Although Hooten competes in many events for the Gophers each meet, her favorite event is the floor event. She believes that this is her strongest event, and Hansen thinks so as well.

“I think floor is definitely her stand-out event,” Hansen said. “She’s got incredible tumbling and amplitude when she does that. She has a lot of personality. She cannot wait to get out there. She loves to compete.”
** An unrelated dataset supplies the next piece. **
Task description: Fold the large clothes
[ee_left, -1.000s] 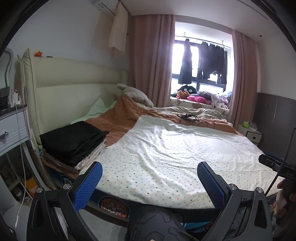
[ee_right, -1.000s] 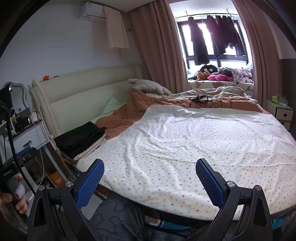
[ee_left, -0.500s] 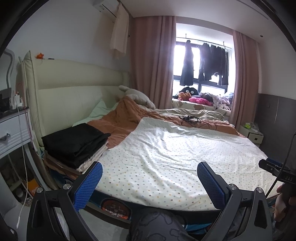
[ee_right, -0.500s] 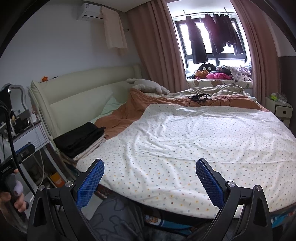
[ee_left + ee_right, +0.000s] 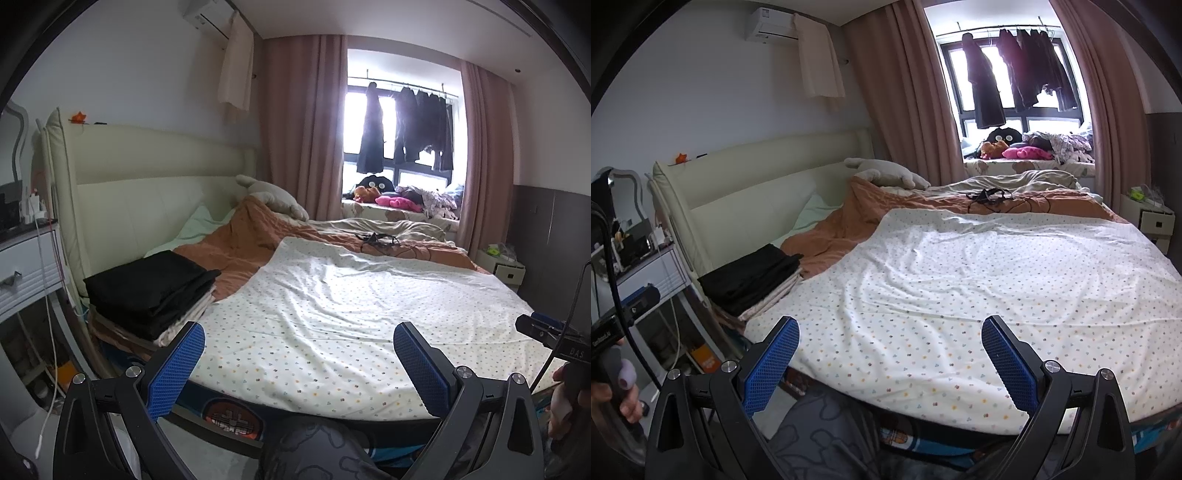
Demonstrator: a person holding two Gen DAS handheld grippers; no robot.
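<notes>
Both tongs stand wide apart with nothing between their blue pads: the left gripper (image 5: 298,365) and the right gripper (image 5: 890,360) hover side by side above the near edge of the bed (image 5: 122,206), clear of the fabric, each held by a hand at its handle. Spread flat over most of the bed lies the large white dotted sheet (image 5: 351,314), lightly wrinkled, its near hem hanging over the mattress edge just ahead of both grippers. Behind it an orange quilt (image 5: 258,240) is bunched toward the cream headboard, with a tangle of black cable (image 5: 376,238) lying on it near the far side. At the left corner of the bed, just beside the sheet, sits a stack of folded clothes (image 5: 155,291), black pieces on top of pale ones. A pale plush toy (image 5: 273,195) rests against the pink curtain (image 5: 303,125), and dark garments (image 5: 406,129) hang in the window beyond.
</notes>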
Hooten’s passion and energetic personality can be seen through interactions with her teammates, judges and coaches on a meet-to-meet basis. The life she brings to events is something that Hansen enjoys watching every meet, mostly because she does not see so much animation, mainly out of freshman competitors.

“She brings a lot of energy to what she does,” Hansen said. “She’s a great, bubbly personality. She’s very fun to be around in the gym. I think when she competes, you just feed off of that.”

A big part of why Hooten has so much energy throughout the meets, besides her personality, is that her Gophers teammates also bring a lot of energy to the meets. This energy is her favorite thing about being a part of the team.

“I just love their support and having them trust me in the lineups and stuff is really nice,” Hooten said. “It’s just so, so much fun. It’s the best after my routines when my team comes hugging me. It’s the best feeling.”

The future

While Hooten has been competing in three of the four events during meets, she is working on the balance beam in practice in hopes of competing all-around in the near future of her young Gophers career. If she can become consistent at the balance beam, she will help fill the gaps when the Gophers lose their all-around seniors in Ramler and Loper next season.

For the remainder of the season, Hooten hopes to continue how she started the season: strong and consistent. Hansen knows Hooten has yet to hit her full potential, but she has very high hopes for her.

“She’s got the capability of scoring a 10 on floor,” Hansen said. “I think she’s that good. I think she can fight for championships. Her floor team could win the Big Ten championships. She could be an All-American. I really think those are things she can shoot for. … She’s done a phenomenal job. This is a strange year for everybody. But she’s adjusted really well and I think she’s making the state of Minnesota really proud.”